He looked back at her and smiled. ‘You’re the best,’ he said. ‘I hope you can find something, though I don’t think I’ll need much. The whole book idea, you see, is predicated upon the idea of Felwealth as symbol and symbol creator. He gets kicked out of Hopwood College, eventually builds his own church and university, carves out signs upon mountains – all of these things symbols – and for decades chimes in on all matter of political issues. Yet where is the real Felwealth? Is there a real Felwealth? Or, indeed, has he himself become something grown somehow beyond the being he once was? Well, anyway . . . what do you think?’

‘What?’ Lyra had been staring out the window. ‘This is boring. Buy me another beer.’

***

It suited Dr. Isaac VanHolmes’ work habits, or rather the lack thereof, that he was able to peruse many of the recent events of Felwealth’s history in a lazy, paperless manner using his office computer. It was obvious that Felwealth had been active lately. A couple months back, for instance, in the seldom-objective city newspaper, The Lynchburg News and Testament, known in some quarters as The Mouth of Felwealth, Felwealth had remarked that the new Commandment University mountainside advertisement was only the beginning:

‘It is my goal,’ he said, ‘if God give me strength, to take the 4,600 acres we have on and around Commandment Mountain and create something akin to Gatlinburg or Pigeon Forge, where Christian families may come to take their rest in an atmosphere without alcohol, drugs and violence and where family-oriented entertainment is beheld on every corner.

‘We are committing ourselves now to long-term construction of student housing on Commandment Mountain,’ he continued. ‘We don’t see a time that we won’t be building there. The ongoing growth of Commandment University atop the mountains of Lynchburg will be a sight for all who dwell in the city to behold.

‘Also in the works is a lake, which would be crucial if the ministry were to build a ski slope from the top of Commandment Mountain heading north toward the city. In the
winter, the water of the lake could help in the production of man-made snow on a new half-mile ski slope, which could also be used for snow tubing,’ Felwealth said.
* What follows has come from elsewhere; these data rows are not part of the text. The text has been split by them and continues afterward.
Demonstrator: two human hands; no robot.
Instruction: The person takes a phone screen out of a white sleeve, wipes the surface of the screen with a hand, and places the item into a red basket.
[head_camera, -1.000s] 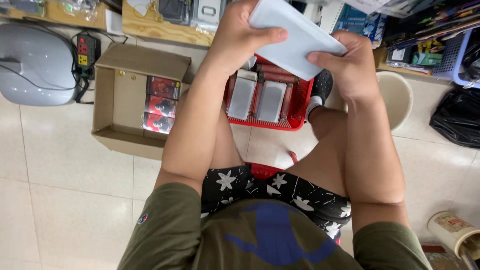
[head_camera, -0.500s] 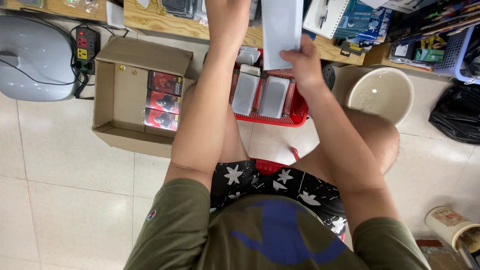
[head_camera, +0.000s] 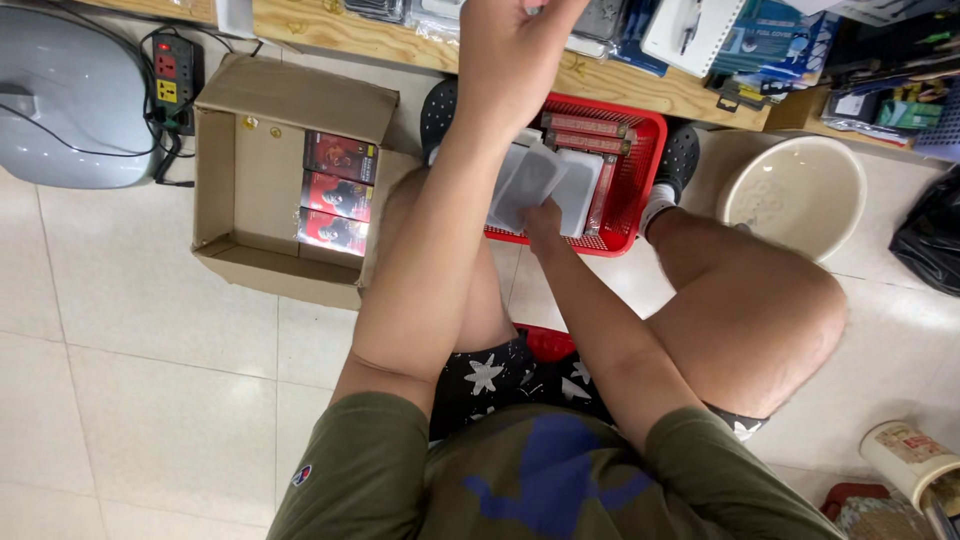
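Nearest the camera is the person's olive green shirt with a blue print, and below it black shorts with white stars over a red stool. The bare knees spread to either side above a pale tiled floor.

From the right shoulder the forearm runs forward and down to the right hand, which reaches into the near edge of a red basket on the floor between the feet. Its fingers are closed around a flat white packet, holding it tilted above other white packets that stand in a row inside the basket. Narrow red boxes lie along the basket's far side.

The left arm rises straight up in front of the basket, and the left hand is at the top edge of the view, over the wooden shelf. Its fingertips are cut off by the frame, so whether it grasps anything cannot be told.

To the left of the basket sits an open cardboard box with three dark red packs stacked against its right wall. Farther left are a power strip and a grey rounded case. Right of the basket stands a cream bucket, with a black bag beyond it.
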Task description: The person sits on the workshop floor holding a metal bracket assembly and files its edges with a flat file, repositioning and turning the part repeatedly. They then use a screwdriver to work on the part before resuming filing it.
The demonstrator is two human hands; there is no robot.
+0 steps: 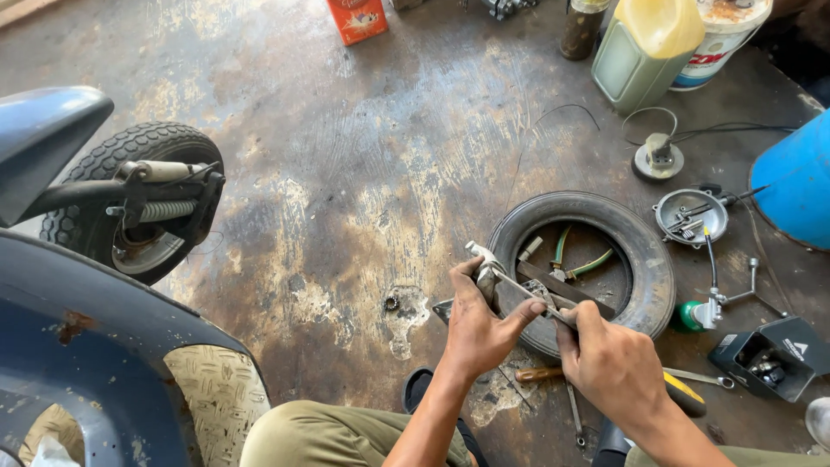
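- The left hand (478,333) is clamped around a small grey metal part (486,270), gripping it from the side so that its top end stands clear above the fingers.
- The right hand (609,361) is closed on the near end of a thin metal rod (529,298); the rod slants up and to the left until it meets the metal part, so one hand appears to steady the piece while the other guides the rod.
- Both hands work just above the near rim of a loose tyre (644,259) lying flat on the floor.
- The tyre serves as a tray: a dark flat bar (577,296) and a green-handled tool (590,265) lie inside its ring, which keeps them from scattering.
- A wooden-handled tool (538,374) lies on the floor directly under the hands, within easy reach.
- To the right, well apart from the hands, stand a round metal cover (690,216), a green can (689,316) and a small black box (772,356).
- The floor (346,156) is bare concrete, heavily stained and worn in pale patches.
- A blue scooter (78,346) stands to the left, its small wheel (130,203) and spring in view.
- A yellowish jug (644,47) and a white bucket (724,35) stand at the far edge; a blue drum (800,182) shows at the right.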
‘The new lake will have a watershed of about 1,500 acres,’ he continued. ‘I foresee there will be plenty of God-given water for us to make snow for the slopes we create upon Commandment Mountain.

‘If man-made snow won’t work, the university is also looking into a synthetic surface for the ski slope. Preliminary engineering reports solicited and commissioned by Commandment University say the area’s climate and ecosystem easily could support the slopes and snow created by Felwealth.’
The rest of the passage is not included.